Il se mit à sangloter dans un soudain accès de désespoir. Je passai en tremblant ma main sur la sienne, dont il cherchait à se couvrir le visage.
«Merci, monsieur, me dit-il, ne faites pas attention.»
Au bout d'un moment, il se découvrit les yeux, et continua son récit.

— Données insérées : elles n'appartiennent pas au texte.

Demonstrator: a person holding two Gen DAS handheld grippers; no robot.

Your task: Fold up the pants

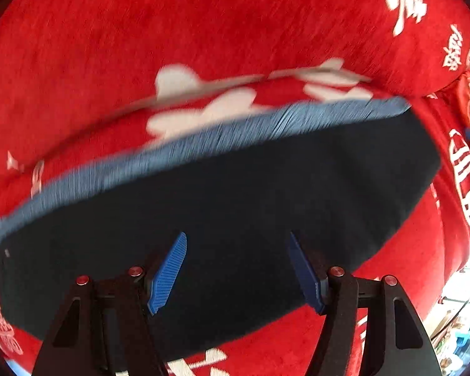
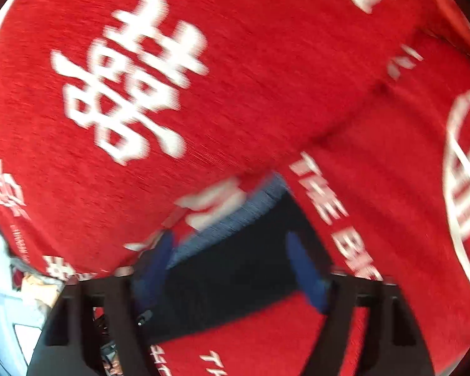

«Souvent, le matin, elles m'accompagnaient un petit bout de chemin, et quand nous nous séparions, et que je leur disais dans ma langue: «Je vous remercie bien! Dieu vous bénisse!» elles avaient toujours l'air de me comprendre, et me répondaient d'un air affable. À la fin, je suis arrivé au bord de la mer. Ce n'était pas difficile, pour un marin comme moi, de gagner son passage jusqu'en Italie. Quand j'ai été arrivé là, j'ai erré comme j'avais fait auparavant. Tout le monde était bon pour moi, et j'aurais peut-être voyagé de ville en ville, ou traversé la campagne, si je n'avais pas entendu dire qu'on l'avait vue dans les montagnes de la Suisse. Quelqu'un qui connaissait son domestique, à lui, les avait vus là tous les trois; on me dit même comment ils voyageaient, et où ils étaient. J'ai marché jour et nuit, maître David, pour aller trouver ces montagnes. Plus j'avançais, plus les montagnes semblaient s'éloigner de moi. Mais je les ai atteintes et je les ai franchies. Quand je suis arrivé près du lieu dont on m'avait parlé, j'ai commencé à me dire dans mon coeur: «Qu'est-ce que je vais faire quand je la reverrai?»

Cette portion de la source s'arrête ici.